YOUR INSTRUCTIONS: Word for word, restate the lines of the material below from its first line through the one containing "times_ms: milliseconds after". Omit the rest.

INFORMATION PROVIDED:

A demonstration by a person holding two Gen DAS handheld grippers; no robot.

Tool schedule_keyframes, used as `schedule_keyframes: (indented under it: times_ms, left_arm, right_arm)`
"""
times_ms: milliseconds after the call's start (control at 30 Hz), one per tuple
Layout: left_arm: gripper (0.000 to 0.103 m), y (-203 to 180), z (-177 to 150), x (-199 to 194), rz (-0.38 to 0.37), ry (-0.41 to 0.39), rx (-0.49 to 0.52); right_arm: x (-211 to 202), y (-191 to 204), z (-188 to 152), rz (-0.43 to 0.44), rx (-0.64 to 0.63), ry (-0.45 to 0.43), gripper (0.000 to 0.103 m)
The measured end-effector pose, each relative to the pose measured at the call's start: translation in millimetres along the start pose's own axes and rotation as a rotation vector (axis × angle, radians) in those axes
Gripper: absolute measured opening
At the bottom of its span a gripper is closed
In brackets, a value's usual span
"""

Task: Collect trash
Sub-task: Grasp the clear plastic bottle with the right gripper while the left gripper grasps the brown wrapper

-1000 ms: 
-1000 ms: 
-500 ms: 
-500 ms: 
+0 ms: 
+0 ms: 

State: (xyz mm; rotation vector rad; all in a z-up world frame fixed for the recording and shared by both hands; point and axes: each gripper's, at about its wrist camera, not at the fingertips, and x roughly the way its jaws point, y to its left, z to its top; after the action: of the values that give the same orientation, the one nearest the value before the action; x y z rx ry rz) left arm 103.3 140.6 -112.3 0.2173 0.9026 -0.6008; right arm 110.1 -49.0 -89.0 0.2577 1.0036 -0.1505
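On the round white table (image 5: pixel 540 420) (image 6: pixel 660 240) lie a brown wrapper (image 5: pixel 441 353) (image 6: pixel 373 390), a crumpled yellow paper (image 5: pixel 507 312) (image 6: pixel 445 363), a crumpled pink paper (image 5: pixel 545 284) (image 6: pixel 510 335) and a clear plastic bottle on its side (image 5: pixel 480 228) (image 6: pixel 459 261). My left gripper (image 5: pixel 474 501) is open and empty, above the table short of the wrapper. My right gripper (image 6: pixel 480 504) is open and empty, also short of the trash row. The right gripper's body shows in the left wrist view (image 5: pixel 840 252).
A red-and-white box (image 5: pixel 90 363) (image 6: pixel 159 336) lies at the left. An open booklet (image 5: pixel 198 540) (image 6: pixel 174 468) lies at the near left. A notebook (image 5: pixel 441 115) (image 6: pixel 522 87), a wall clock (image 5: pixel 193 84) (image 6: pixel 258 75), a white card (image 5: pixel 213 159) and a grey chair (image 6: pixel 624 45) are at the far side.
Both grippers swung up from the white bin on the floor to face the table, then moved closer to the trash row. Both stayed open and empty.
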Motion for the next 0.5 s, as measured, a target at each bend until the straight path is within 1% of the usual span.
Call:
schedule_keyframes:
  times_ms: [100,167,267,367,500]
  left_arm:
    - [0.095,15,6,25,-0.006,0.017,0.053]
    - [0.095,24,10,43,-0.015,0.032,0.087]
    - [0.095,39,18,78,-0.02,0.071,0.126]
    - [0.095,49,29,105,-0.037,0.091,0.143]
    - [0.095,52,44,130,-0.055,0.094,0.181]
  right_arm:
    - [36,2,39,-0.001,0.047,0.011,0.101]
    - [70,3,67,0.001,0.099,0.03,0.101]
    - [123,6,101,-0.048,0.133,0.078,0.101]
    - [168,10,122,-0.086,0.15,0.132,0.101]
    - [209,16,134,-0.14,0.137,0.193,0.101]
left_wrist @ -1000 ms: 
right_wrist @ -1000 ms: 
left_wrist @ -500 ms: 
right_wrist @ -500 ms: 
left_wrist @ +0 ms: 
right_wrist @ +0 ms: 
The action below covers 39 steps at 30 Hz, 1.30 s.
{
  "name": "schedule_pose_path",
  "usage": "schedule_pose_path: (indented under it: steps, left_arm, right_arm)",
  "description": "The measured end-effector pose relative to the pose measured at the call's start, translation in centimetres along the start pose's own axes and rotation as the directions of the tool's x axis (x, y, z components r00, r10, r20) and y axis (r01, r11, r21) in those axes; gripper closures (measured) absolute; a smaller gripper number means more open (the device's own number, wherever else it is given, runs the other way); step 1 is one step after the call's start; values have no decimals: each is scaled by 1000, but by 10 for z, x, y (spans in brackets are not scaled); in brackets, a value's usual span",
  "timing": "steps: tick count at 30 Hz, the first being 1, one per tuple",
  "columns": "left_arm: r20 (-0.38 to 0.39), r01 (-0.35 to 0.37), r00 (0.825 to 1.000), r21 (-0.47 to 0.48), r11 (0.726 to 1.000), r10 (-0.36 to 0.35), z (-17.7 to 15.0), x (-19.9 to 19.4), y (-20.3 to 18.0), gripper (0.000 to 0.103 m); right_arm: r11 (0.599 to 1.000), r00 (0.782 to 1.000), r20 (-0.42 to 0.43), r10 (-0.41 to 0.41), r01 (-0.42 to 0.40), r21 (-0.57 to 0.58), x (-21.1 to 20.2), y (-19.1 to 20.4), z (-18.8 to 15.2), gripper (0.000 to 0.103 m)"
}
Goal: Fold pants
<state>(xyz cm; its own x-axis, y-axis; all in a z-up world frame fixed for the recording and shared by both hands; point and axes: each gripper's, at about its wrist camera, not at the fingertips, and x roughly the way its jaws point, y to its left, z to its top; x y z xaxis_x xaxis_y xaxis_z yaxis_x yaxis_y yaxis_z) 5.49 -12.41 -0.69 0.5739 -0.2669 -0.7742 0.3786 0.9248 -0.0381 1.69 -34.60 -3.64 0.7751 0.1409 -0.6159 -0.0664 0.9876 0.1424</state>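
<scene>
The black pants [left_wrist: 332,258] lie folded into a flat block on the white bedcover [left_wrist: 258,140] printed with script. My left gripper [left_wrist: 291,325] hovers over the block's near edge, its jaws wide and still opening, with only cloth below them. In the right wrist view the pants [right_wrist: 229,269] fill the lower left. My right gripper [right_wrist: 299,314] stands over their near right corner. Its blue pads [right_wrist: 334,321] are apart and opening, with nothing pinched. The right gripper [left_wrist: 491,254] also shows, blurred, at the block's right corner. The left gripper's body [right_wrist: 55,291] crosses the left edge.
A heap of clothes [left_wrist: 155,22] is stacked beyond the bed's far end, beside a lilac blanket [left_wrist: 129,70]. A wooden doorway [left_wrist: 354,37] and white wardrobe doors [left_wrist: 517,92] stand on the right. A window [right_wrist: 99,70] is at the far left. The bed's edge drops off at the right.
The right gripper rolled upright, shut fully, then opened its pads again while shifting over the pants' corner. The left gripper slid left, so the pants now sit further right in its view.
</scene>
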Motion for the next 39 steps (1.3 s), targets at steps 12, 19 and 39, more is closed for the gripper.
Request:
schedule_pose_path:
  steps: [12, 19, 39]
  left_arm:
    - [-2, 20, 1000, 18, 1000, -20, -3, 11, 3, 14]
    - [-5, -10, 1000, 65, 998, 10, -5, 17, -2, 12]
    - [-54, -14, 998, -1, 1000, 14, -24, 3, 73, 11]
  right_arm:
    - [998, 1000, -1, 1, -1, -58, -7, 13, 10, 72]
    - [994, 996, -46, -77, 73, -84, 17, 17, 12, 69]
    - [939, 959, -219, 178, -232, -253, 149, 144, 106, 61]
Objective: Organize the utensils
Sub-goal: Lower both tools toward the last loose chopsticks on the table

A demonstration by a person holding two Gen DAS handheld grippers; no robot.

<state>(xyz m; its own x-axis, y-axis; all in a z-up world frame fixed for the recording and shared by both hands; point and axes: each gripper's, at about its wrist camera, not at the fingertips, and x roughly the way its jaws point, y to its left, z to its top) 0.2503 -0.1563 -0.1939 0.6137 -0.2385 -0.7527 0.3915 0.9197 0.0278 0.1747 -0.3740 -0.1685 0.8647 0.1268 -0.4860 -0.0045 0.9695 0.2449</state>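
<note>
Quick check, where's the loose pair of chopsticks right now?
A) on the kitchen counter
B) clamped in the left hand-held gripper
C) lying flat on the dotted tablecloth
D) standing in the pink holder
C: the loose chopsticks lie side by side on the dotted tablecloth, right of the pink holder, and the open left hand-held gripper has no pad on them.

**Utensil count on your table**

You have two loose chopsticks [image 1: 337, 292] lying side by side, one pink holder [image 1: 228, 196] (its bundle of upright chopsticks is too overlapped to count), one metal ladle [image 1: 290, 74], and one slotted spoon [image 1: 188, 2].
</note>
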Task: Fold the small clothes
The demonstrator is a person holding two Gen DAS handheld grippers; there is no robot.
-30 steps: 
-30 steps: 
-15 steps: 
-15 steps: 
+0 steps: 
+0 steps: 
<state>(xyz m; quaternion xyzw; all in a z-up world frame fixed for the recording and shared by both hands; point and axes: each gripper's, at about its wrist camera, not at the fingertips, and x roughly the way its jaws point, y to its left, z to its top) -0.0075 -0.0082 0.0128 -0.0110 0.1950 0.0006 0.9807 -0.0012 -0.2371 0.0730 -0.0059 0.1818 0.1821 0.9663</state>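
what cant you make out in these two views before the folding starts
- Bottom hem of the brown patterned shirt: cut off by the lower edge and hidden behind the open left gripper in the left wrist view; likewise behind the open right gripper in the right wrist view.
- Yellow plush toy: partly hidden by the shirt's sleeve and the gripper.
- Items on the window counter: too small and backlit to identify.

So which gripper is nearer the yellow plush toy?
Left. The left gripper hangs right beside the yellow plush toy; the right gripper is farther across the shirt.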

RESPONSE TO THIS EXERCISE:
A demonstration by a person holding two Gen DAS handheld grippers; no robot.

Tool schedule_keyframes, used as `schedule_keyframes: (indented under it: times_ms, left_arm, right_arm)`
"""
times_ms: milliseconds after the call's start (control at 30 Hz), one per tuple

Work on this exercise has been finished.